Your task ->
Copy the data exactly. Images are to be left out.

Dataset section ->
......

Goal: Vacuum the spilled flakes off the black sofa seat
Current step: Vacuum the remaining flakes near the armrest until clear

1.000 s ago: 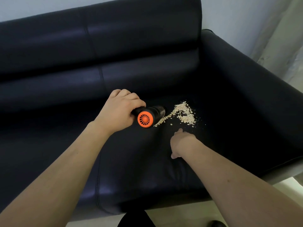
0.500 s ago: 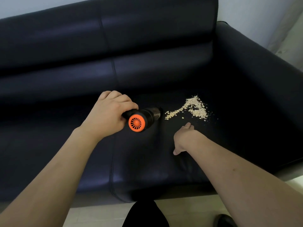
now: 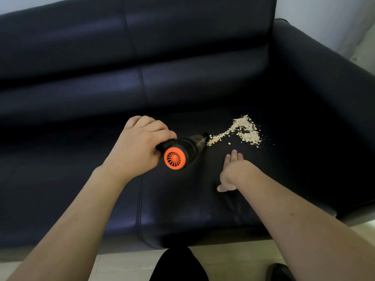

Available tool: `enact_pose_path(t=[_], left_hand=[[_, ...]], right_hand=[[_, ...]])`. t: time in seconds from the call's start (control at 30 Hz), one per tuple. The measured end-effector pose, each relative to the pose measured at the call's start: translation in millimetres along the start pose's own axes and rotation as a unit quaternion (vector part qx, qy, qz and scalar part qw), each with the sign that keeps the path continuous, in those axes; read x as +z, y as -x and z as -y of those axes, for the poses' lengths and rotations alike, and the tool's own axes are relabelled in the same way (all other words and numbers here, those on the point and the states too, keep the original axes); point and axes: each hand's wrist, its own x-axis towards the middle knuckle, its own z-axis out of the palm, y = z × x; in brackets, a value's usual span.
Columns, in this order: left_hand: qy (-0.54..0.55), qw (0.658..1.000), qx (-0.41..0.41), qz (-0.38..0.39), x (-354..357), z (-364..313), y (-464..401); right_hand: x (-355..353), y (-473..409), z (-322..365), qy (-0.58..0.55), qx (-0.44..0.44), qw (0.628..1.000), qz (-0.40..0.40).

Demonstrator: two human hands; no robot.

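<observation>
A pile of pale flakes (image 3: 242,131) lies on the black sofa seat (image 3: 182,199), with a thin trail running down-left from it. My left hand (image 3: 138,147) grips a small black handheld vacuum (image 3: 183,150) with an orange rear vent. Its nozzle tip sits at the left end of the flake trail. My right hand (image 3: 233,171) rests flat on the seat just below the flakes, fingers straight and pointing toward them, holding nothing.
The sofa backrest (image 3: 142,57) rises behind the seat and the right armrest (image 3: 324,88) closes off the right side. A seam (image 3: 140,199) splits the seat cushions left of my right hand. Pale floor (image 3: 121,264) runs along the sofa's front edge.
The vacuum pulled left off the flake trail, then its nozzle came back to the trail's left end. My right hand stays flat on the seat. The camera view shifted.
</observation>
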Motion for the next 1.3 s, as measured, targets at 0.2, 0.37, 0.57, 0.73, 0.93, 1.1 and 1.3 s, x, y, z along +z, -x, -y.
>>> enact_pose_path(t=[0.2,0.37,0.57,0.73,0.93,1.1,1.3], left_hand=[[-0.003,1.000,0.012,0.008,5.9,-3.3,-8.4],[-0.008,1.000,0.009,0.003,4.0,-3.7,-7.8],[-0.013,1.000,0.003,0.007,-3.7,-3.4,2.7],[-0.010,1.000,0.001,0.008,-9.4,-5.1,13.4],[-0.007,1.000,-0.012,0.014,-14.8,-7.0,29.0],[-0.006,1.000,-0.012,0.013,-18.1,-11.6,38.6],[0.002,1.000,-0.002,-0.002,-18.4,-17.6,41.7]], right_hand=[[1.0,-1.8,-3.1,0.000,-0.017,1.000,0.011],[-0.5,-0.8,-3.8,0.003,-0.020,1.000,0.017],[3.1,0.4,-3.2,0.003,-0.015,1.000,0.012],[3.5,4.4,-2.8,-0.003,-0.016,1.000,0.006],[4.8,9.1,-3.4,-0.015,-0.015,1.000,-0.004],[4.9,11.6,-3.8,-0.016,-0.016,1.000,-0.004],[7.1,16.7,-4.9,-0.021,-0.021,1.000,-0.006]])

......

Answer section ->
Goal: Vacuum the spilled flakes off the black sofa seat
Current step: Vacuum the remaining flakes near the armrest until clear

1.000 s ago: 
0.500 s ago: 
now: 

Available tool: `enact_pose_path(t=[_], left_hand=[[_, ...]], right_hand=[[_, ...]])`. t: time in seconds from the call's start (control at 30 Hz), one per tuple. The measured end-effector pose, each relative to the pose measured at the call's start: translation in millimetres along the start pose's own axes and rotation as a unit quaternion (vector part qx, qy, qz and scalar part qw), each with the sign that keeps the path continuous, in those axes; read x as +z, y as -x and z as -y of those axes, for the poses' lengths and rotations alike, and the tool's own axes are relabelled in the same way (all other words and numbers here, those on the point and the states too, keep the original axes); point and axes: each hand's wrist, its own x-axis towards the middle knuckle, its own z-axis out of the palm, y = z × x; in brackets, a value's usual span.
Columns, in this order: left_hand: qy (-0.54..0.55), qw (0.658..1.000), qx (-0.41..0.41), qz (-0.38..0.39), x (-354..357), z (-364..313), y (-464..401); right_hand: x (-355..353), y (-473..409), z (-322..365), qy (-0.58..0.55), qx (-0.44..0.44), qw (0.628..1.000), qz (-0.40..0.40).

Demonstrator: two human hands; no robot.

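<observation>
A pile of pale flakes (image 3: 242,131) lies on the black sofa seat (image 3: 182,199), with a thin trail running down-left from it. My left hand (image 3: 138,147) grips a small black handheld vacuum (image 3: 183,150) with an orange rear vent. Its nozzle tip sits at the left end of the flake trail. My right hand (image 3: 233,171) rests flat on the seat just below the flakes, fingers straight and pointing toward them, holding nothing.
The sofa backrest (image 3: 142,57) rises behind the seat and the right armrest (image 3: 324,88) closes off the right side. A seam (image 3: 140,199) splits the seat cushions left of my right hand. Pale floor (image 3: 121,264) runs along the sofa's front edge.
The vacuum pulled left off the flake trail, then its nozzle came back to the trail's left end. My right hand stays flat on the seat. The camera view shifted.
</observation>
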Motion for the next 1.3 s, as measured, targets at 0.2, 0.37, 0.57, 0.73, 0.93, 1.1 and 1.3 s, x, y, z along +z, -x, -y.
>>> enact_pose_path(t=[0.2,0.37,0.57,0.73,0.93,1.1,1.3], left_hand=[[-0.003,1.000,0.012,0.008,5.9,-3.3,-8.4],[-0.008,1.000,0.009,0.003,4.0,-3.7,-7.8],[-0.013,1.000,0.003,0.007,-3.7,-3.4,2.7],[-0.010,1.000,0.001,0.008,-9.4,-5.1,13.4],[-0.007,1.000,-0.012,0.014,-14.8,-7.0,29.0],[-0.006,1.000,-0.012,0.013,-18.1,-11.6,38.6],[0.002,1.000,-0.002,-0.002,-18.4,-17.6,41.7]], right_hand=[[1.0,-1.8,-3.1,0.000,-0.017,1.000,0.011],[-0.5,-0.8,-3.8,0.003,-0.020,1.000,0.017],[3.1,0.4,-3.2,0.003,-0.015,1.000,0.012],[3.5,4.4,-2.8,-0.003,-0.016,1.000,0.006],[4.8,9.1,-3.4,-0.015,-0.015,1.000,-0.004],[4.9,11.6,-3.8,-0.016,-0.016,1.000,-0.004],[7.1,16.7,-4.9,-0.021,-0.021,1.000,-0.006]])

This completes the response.